Pada pelajaran seni musik, misalnya, semua peserta didik akan mengenal alat musik gitar, keyboard, angklung, gendang sampai kolintang yang ada di sekolahnya. Siswa cuma bisa membayangkan melihat dan memainkan, tanpa menyentuh, kalau sekolahnya tidak punya fasilitas alat musik.
Orang tua yang anaknya tidak masuk 10 besar peringkat akademik kelas atau tidak pernah menang lomba apapun pasti bangga juga kalau orang mengenal anaknya sebagai siswa di sekolah (yang sudah dikenal) unggulan.

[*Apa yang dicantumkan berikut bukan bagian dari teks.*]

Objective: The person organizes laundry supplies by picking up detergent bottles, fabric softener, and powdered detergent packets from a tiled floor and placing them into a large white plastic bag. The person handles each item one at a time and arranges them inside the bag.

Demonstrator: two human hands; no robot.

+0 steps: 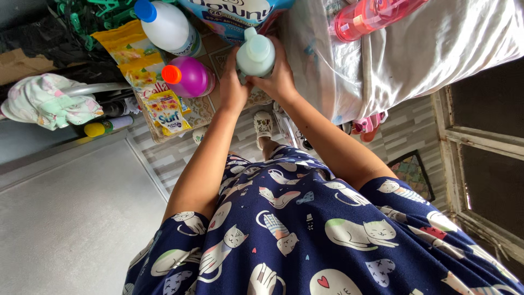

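Note:
Both my hands hold a pale mint-green bottle (255, 54) with a matching cap, lifted in front of me. My left hand (232, 82) grips its left side, and my right hand (279, 76) wraps around its right side and back. The cap points away from me. Just left of it a purple bottle with an orange cap (191, 77) lies on a patterned shelf top (207, 106). I wear a dark blue dress printed with cats (305, 235).
A white bottle with a blue cap (166, 26), yellow sachets (164, 109) and a blue refill pouch (234, 11) crowd the shelf. A pink drinking bottle (371, 13) lies on a white covered surface (431, 52). Grey appliance lid (71, 218) left, window frame (480, 142) right.

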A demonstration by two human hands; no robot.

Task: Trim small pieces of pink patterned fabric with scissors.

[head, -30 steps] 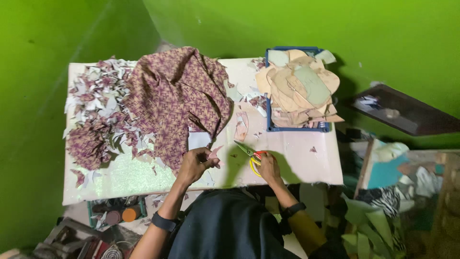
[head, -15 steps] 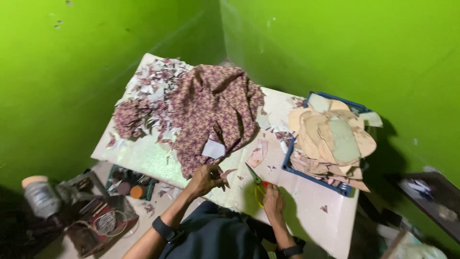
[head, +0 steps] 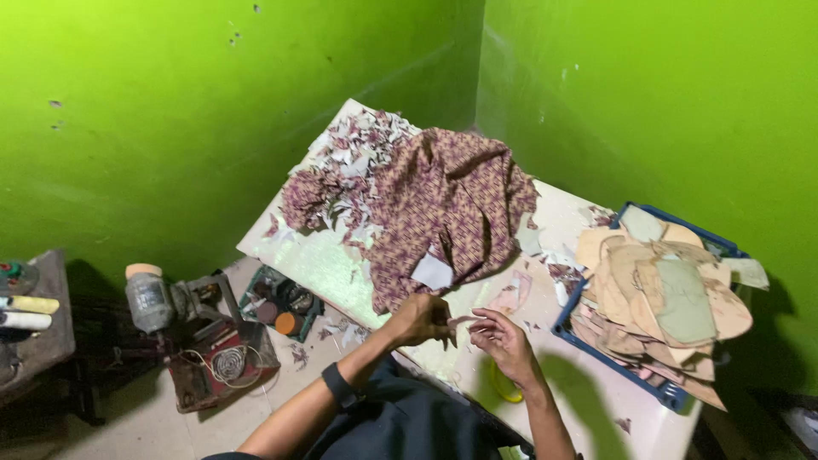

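Observation:
My left hand (head: 422,319) and my right hand (head: 504,342) meet over the near edge of the white table (head: 311,255). Both pinch a small pale fabric piece (head: 460,322) between their fingertips. Yellow-handled scissors (head: 503,385) lie on the table just under my right wrist, partly hidden by it. A large maroon floral cloth (head: 443,204) is spread just beyond my hands, with a white patch (head: 432,273) on its near edge. To the right stands a blue tray (head: 652,385) piled with tan and pale green sole-shaped cutouts (head: 665,294).
Floral and white scraps (head: 341,166) cover the table's far left. On the floor to the left are a capped jar (head: 146,294), a small motor (head: 200,298), a box of tins (head: 281,302) and a red tray with coiled wire (head: 223,365). Green walls enclose the corner.
My view swung left and closer. My right hand let go of the yellow-handled scissors, which now lie on the table, and came to my left hand at the small piece.

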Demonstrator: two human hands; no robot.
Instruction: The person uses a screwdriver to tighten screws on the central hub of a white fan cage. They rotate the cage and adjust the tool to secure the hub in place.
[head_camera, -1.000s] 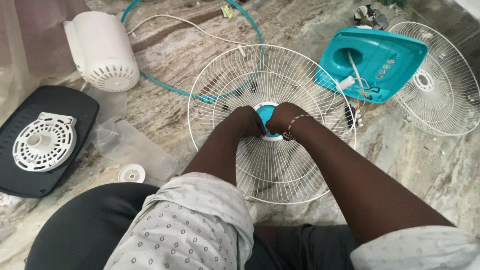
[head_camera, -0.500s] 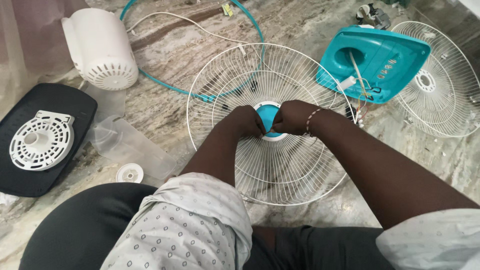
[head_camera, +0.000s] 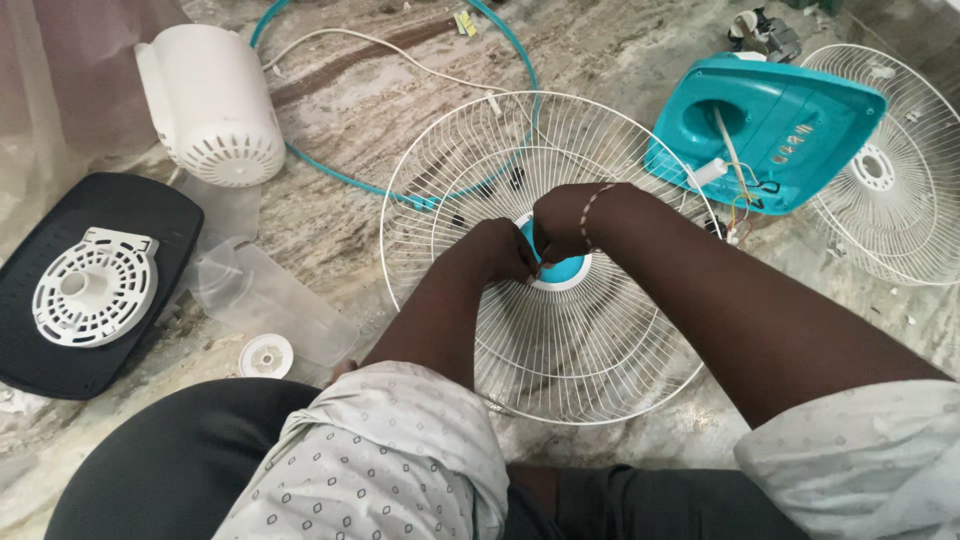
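Both the left hand (head_camera: 497, 250) and right hand (head_camera: 563, 221) pinch the teal hub (head_camera: 562, 270) at the centre of a white fan grille (head_camera: 560, 340) on the marble floor (head_camera: 340, 215), flanked by a teal fan base (head_camera: 775, 125), second grille (head_camera: 890, 170) and white motor housing (head_camera: 212, 105).

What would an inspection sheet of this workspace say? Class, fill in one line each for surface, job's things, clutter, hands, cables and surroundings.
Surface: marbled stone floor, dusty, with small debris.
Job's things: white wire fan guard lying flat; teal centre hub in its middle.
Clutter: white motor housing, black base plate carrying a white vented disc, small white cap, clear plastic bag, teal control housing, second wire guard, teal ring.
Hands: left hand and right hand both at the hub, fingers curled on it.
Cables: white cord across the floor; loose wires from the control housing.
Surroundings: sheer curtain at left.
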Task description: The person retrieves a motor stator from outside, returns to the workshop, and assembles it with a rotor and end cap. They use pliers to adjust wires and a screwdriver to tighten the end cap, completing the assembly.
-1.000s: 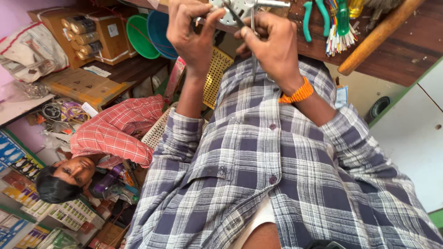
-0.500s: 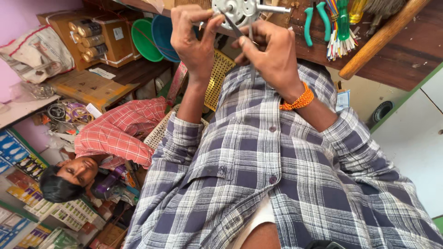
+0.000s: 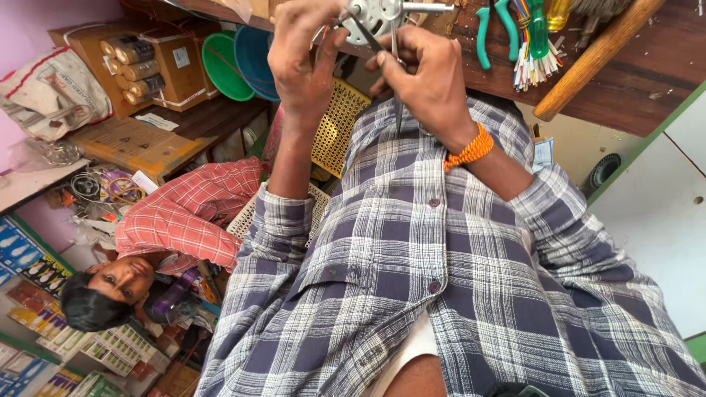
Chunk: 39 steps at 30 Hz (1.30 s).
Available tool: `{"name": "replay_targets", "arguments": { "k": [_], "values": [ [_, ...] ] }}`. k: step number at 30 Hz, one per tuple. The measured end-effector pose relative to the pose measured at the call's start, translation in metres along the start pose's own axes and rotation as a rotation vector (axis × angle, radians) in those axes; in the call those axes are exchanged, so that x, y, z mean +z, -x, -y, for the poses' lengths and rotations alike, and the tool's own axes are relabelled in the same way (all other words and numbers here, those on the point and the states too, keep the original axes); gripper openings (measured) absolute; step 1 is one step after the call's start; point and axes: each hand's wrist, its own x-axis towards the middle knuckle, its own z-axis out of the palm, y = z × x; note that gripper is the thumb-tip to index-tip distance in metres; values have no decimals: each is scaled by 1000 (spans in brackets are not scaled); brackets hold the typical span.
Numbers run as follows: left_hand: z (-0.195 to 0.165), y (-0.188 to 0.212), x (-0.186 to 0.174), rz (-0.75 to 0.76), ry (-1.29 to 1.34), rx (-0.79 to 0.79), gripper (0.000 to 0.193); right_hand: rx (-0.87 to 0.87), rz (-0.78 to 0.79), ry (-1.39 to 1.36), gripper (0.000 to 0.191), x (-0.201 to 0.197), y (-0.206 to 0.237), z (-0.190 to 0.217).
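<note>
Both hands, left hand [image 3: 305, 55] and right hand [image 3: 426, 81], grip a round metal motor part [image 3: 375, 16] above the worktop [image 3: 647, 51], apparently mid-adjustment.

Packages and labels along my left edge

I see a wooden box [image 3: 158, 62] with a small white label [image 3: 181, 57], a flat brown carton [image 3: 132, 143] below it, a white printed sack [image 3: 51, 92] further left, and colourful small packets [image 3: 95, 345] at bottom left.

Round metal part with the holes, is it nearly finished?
Hard to tell. Done: the round metal part is held up over the wooden bench. In hand: the left hand grips it while the right hand holds a thin metal tool against it. Left: nothing shows it finished; the green pliers lie untouched.
</note>
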Motion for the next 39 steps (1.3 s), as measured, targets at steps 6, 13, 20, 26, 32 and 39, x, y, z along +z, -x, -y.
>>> {"name": "replay_targets", "arguments": {
  "k": [6,13,20,26,32,39],
  "values": [
    [-1,0,7,-147,-101,-95,23,-40,4,31,16,4,-3,-2],
    [-4,-7,-6,72,149,-70,21,-83,25,40,18,1,-1,4],
    [-1,-2,4,-116,33,-55,26,-37,14,42,16,7,0,7],
    [6,1,-12,27,71,-36,24,-93,-23,125,15,5,-2,0],
    [10,-5,-9,-11,65,-47,20,-114,-41,146,15,6,-9,6],
    [-1,-8,-2,-64,-83,-22,16,20,-43,55,15,11,-8,13]
  ]
}}
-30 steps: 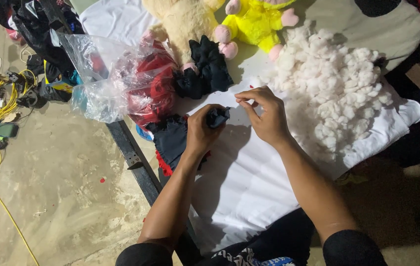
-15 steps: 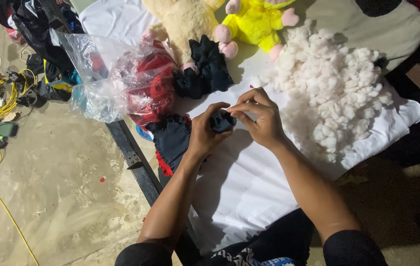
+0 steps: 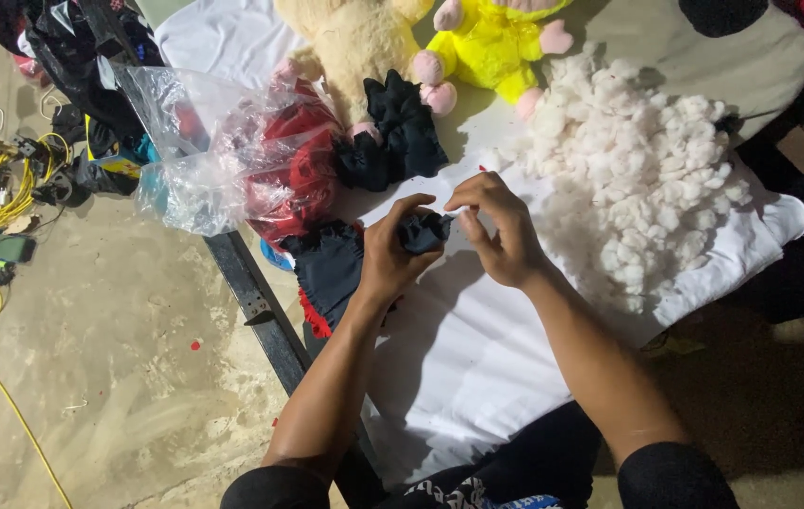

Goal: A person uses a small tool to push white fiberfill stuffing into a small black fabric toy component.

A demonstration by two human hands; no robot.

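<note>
**Both hands close on the small black piece**

The left hand (image 3: 390,256) grips a small black fabric piece (image 3: 423,232), fingers curled around it from the 9 o'clock side. The right hand (image 3: 496,231) meets it from 3 o'clock, fingertips pinched together at the piece's edge. A second ago the right hand stood slightly apart from the piece, fingers pinching above it; half a second ago it had already drawn in against the left, and now both hands sit touching, a little lower over the white cloth (image 3: 477,358).

The piece lies between the two hands, near the middle of the view. At 9 o'clock from the left hand a dark cloth with red trim (image 3: 326,273) hangs over the table edge, unchanged. At 2 o'clock from the hands lies the heap of white stuffing (image 3: 647,179). At 12 o'clock sits a crumpled black garment (image 3: 397,132), with a beige plush toy (image 3: 350,42) and a yellow plush toy (image 3: 491,47) beyond it. At 10 o'clock rests a clear plastic bag (image 3: 223,151) holding red fabric.
</note>
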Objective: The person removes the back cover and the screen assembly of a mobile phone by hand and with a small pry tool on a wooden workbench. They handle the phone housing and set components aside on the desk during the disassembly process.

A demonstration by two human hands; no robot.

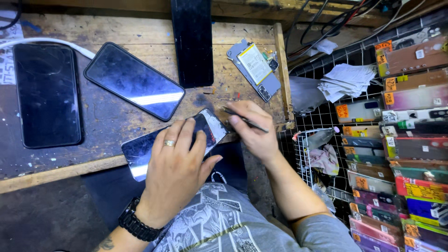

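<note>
View from above a worn wooden workbench. A phone, screen up w/ dark glass, lies at the bench's front edge, its near end hanging slightly past the edge over the person's lap. The left hand rests flat on top of it, fingers spread and pressing down, palm covering the phone's middle; a ring on one finger, black watch on the wrist. The phone's top end, w/ a pale strip showing, sticks out beyond the fingertips toward the right hand.

The right hand is just beside that top end, fingers pinched closed around a thin dark tool, held like a pen; tool tip points left toward the phone's top corner. Whether tip touches the phone: cannot tell.

Elsewhere on the bench: a black phone near the left edge, a second dark phone angled at centre, a black slab at the back edge, and an opened phone body w/ battery exposed near the back right corner. Right of the bench, a wire rack holding stacked phone cases.
</note>
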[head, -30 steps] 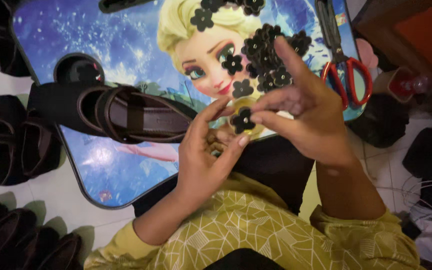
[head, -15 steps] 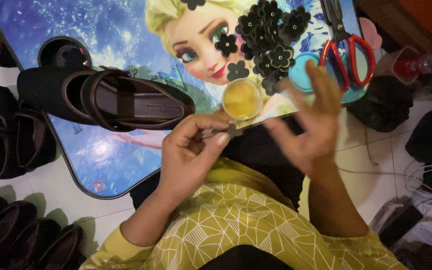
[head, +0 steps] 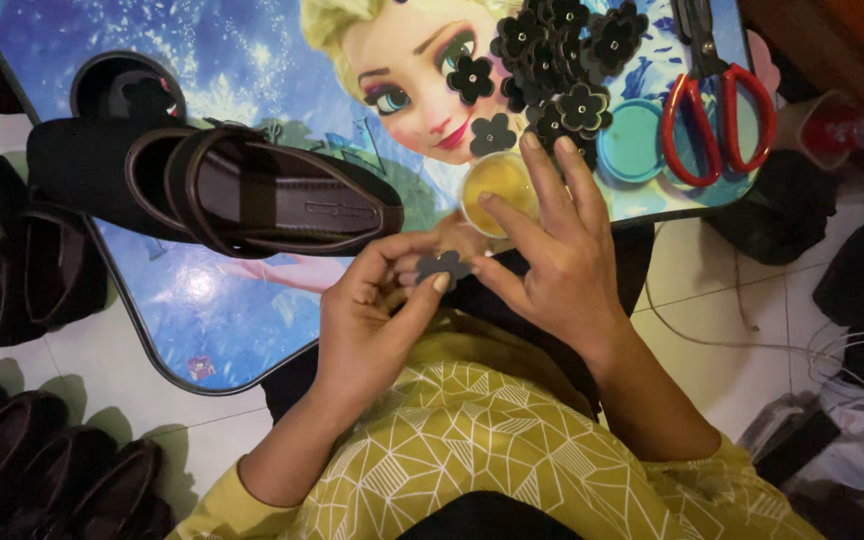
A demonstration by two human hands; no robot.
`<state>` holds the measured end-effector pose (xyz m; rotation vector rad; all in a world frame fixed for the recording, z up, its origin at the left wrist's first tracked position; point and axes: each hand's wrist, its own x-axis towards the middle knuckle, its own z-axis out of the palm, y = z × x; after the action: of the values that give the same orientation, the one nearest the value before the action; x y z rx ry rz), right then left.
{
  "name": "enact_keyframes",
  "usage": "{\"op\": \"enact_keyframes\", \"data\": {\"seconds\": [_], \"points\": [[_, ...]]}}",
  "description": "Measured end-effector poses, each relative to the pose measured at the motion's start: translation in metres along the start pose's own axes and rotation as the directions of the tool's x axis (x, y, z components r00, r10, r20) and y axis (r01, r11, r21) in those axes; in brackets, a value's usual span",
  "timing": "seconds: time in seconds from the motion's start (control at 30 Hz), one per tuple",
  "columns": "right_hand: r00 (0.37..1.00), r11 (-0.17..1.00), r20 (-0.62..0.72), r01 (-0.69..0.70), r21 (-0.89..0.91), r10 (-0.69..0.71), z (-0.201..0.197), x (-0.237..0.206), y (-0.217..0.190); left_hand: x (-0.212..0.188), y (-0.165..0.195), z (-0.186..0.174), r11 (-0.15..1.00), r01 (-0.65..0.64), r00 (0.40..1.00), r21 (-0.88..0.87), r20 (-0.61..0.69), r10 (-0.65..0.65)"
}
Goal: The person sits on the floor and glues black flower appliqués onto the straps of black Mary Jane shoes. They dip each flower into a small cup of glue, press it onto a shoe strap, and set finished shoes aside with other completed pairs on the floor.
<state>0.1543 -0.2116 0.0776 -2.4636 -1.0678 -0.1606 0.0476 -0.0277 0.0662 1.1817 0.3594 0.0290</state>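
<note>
**A:** Starting nearest the camera. What have the hands got?

**B:** I see the left hand [head: 372,320] at lower centre, curled closed, thumb and fingertips pinching a small dark flower-shaped cut-out [head: 441,266]. The right hand [head: 552,260] sits just right of it, fingers spread and loosely open. Its thumb tip touches the same cut-out; the longer fingers reach up over a small round pot of yellow glue [head: 497,185]. I cannot tell whether they touch the pot.

**A:** And where is the cut-out relative to the board?

**B:** At the near edge of the blue cartoon-printed lap table [head: 212,310], centre of the frame, held just above it. Yellow patterned sleeves fill the bottom of the frame.

**A:** Moving outward?

**B:** Left of centre, a dark brown strapped sandal [head: 262,195] lies on its side on the table. Behind it, upper left, a round black lid-like object [head: 127,90], details unclear.

**A:** Far edge?

**B:** Top centre, a heap of black fabric flowers [head: 562,60], two lying loose just beside it. Right of the heap, a round teal lid [head: 637,140], then red-handled scissors [head: 717,120] at upper right. More dark shoes [head: 22,260] stand on the white floor along the left edge.
</note>
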Motion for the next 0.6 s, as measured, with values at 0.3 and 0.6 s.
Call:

Pendidikan dan Investasi Masa Depan Anak
Sekolah adalah salah satu bentuk investasi yang kita berikan untuk anak. Kelak, jika anak berhasil menyerap banyak pendidikan di sekolah, dia akan jadi orang yang mudah diterima kerja, bahkan di bidang yang tidak sesuai latar pendidikannya.
Pun, dia punya bekal akademik yang baik jika ingin berwirausaha. Bukan cuma modal uang, modal nama besar orang tua, apalagi modal dengkul.
Lalu, saat jeda semester pasca penilaian tengah dan akhir semester, klub
orang tua yang gemar jalan-jalan, tapi menolak bayar sumbangan komite
itu kembali mengajak orang tua di kelas anaknya untuk hura-hura, haha-hihi di tempat liburan.
Disamping orang tua yang seperti itu, saya juga beberapa kali bertemu orang tua kalangan ekonomi pas-pasan yang demi apapun kebutuhan sekolah anaknya, dia rela tidak beli beras. Buat mereka yang penting semua buku anaknya terbeli, makan urusan nomor dua.
Untuk orang tua yang menomorsatukan pendidikan anak, saya angkat topi dan berdoa semoga Anda dilancarkan rejeki, panjang umur, dan sehat selalu. Aamiin!